Looking critically at the aftermath of the great DAO heist of 2016
June 23, 2016 Geneva / London / Hong Kong
By Gavin Smith, Chief Executive, First Global Credit
Anyone interested in cryptocurrency and innovative use of the Blockchain cannot help having heard about the most egalitarian expression of this technology, Ethereum. And anyone interested in the progress of Ether as a DIY cryptocurrency must be familiar with how Ethercoin is being used as the basis of DAOs or decentralized autonomous organizations. DAO is a method for making investment decisions where choices are made by collective agreement not by fund directors.
There already have been a few DAOs but the first one with any traction has been created by German startup, slock.it. Slock.it has members of the Ethereum project team Simon Jentzsch and Stephan Tual on its board. The DAO concept is based on a set of smart contracts that represent investment opportunities presented to the DAO ‘collective’ of investors. Along with buying tokens to the DAO comes the right to vote on which opportunities the DAO takes a position in. The view being that decisions made by consensus will be more profitable as the intelligence of all the investors is behind the selection. Investment utopic dream?
That dream turned into a nightmare last Thursday with news that of the $150m invested in the slock.it DAO at least $60m has been withdrawn by a “hacker” who exploited a vulnerability in the script that governed distributions from the DAO.
The flaw that is at the root of the DAO security problem is based on what first appears to be the strength of the Ether model with its embedded scripting language. Ether permits individuals or organizations to develop powerful smart contracts with complex behaviours.

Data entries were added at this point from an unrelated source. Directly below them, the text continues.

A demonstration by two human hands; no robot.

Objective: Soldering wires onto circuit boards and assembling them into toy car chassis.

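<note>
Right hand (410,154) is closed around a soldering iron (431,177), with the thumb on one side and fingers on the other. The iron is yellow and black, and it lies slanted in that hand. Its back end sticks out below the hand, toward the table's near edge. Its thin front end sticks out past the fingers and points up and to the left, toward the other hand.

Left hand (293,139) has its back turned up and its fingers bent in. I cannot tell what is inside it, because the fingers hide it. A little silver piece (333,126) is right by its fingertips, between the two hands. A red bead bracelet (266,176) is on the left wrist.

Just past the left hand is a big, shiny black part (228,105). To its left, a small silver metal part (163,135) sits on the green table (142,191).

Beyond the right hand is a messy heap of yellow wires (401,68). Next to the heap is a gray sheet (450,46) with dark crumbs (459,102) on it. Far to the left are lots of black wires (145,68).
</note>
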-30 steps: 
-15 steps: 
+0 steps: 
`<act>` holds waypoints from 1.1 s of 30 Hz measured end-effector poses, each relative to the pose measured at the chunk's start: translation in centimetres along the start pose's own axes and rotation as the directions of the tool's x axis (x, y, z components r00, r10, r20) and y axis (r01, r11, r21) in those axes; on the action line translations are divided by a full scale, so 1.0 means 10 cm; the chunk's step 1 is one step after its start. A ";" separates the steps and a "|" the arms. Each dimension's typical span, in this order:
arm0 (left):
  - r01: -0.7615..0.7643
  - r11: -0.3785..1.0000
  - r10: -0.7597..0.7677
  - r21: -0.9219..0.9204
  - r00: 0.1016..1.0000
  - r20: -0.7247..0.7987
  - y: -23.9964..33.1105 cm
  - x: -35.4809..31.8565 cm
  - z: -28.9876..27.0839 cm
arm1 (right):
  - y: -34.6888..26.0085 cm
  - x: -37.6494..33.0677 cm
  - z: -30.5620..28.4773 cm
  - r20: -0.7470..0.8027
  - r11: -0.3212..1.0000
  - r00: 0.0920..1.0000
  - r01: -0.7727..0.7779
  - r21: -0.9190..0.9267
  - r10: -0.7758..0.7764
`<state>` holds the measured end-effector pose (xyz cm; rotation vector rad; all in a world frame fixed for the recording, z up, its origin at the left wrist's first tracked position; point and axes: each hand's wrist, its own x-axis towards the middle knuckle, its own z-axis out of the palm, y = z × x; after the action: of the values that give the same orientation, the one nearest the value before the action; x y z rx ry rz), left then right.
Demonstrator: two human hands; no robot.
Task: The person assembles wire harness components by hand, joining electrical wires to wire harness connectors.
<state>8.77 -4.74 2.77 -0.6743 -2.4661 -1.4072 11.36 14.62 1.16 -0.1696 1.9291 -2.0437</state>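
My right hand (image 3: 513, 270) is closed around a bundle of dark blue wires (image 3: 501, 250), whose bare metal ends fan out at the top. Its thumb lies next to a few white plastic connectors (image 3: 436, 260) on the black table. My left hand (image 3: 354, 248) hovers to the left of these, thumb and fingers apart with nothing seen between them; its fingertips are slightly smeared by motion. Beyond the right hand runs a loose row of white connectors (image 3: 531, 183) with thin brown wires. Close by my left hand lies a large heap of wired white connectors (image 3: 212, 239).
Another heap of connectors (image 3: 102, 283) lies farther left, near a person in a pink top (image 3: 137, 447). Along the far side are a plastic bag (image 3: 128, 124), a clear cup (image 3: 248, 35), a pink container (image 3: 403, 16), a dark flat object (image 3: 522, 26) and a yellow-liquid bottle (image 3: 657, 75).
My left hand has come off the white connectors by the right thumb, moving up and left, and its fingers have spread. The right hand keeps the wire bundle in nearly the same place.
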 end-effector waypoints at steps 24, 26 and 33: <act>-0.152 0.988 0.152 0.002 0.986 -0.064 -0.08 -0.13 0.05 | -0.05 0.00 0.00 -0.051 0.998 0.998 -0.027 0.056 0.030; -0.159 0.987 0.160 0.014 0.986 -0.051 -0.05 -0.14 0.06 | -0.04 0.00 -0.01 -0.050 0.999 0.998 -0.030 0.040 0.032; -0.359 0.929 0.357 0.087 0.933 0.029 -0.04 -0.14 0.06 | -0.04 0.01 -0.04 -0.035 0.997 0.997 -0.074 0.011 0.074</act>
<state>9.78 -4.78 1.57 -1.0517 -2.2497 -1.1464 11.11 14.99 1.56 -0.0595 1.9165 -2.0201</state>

Unfortunately, this flexibility goes hand in hand with the risk that the implementation of a particular solution is not well thought through. This leaves customers of the smart contract (or in this case DAO) at risk of faulty contract implementation with weak security.
This risk has always been played down by the prime movers of the Ethereum project but the fact that the management of Slock.it is also made up of some of the core development talent of the Ether project proves that this risk is not only valid but also not easily overcome – after all, if these developers can’t get the security model right how are others supposed to?
This issue, however, pales into insignificance when compared to the much larger concern … what happens now that the hack has been discovered?
One proposed response to the hack is to roll back the Ether Blockchain – while appearing attractive at first, this route, if taken, has far reaching consequences for Etherium’s future.
Nobody condones the siphoning of funds from the DAO but it should be remembered that this project was highly experimental and participants took part in something that was largely untested with significant risks.
The strength of a public blockchain, which Ether claims to be, has always been the irreversible characteristic of any transaction. Once a transaction has been confirmed it cannot be unwound by any individual or group – this is the very strength of Bitcoin and why attempts to replicate Bitcoins’ benefit structure using private blockchains is a flawed premise – while private blockchains provide benefits of efficiency for member organisations to transact business together without holding counterparty risk, they are by nature limited in their scope, not designed to ‘include’ but exclude participants. In other words they are designed to benefit the “elite few” who run the private blockchain, for instance a select number of banks who wish to extend their cartel with greater efficiency but no benefit to the greater public.
If the Ethereum Project decides to roll back the Ethereum blockchain they simply confirm the charge that is often levelled at Ethereum – it is not a public blockchain at all but a private blockchain developed to move control of the financial industry from one set of hands into another, benefiting Vitalik Butterin and his buddies.
While many would argue that there is no harm in rolling back transactions that were a deliberate exploitation of a weakness in Slock.It’s implementation of the scripting language. You don’t have to dig too deeply to recognise the flaw in this logic.
Is the Ethereum Project going to roll back all future hacks – or just those involving members of the inner circle? What constitutes a hack? One of the proposed uses of Ether smart contracts is an exchange (say for Bitcoin) – If the smart contract incorrectly makes multiple sales at a low price which people identify and exploit – will those transactions be rolled back as well?
Perhaps a smart contract takes place between 2 organisations, one of which is inside the favoured circle of the Ethereum Project – let’s say they decide they don’t like the terms and want it rolled back – does their request get actioned while the other organization foots the bill?
What quickly becomes apparent is that once you lose the irreversible characteristic of the transaction; When it is no longer an independent network that confirms transactions you no longer have a trustless P2P network – you have crony capitalism and you are simply perpetrating the worst characteristics of the old world financial industry order.
This event represents a critical decision point in Ethereum’s evolution. Do they go down the route of a distributed P2P network with irreversible transactions (which probably means abandoning proof of stake in favour of proof of work) or do they go down the route of a private blockchain with control retained by the select few?
For our part the First Global Credit company will continue to allow holders of Ethereum to use it as collateral for stock and futures trading but, for the time being, our Smart Contract work will remain focussed on Bitcoins’ capabilities. Ethereum, for us, is still a work in progress which we will continue to monitor with interest.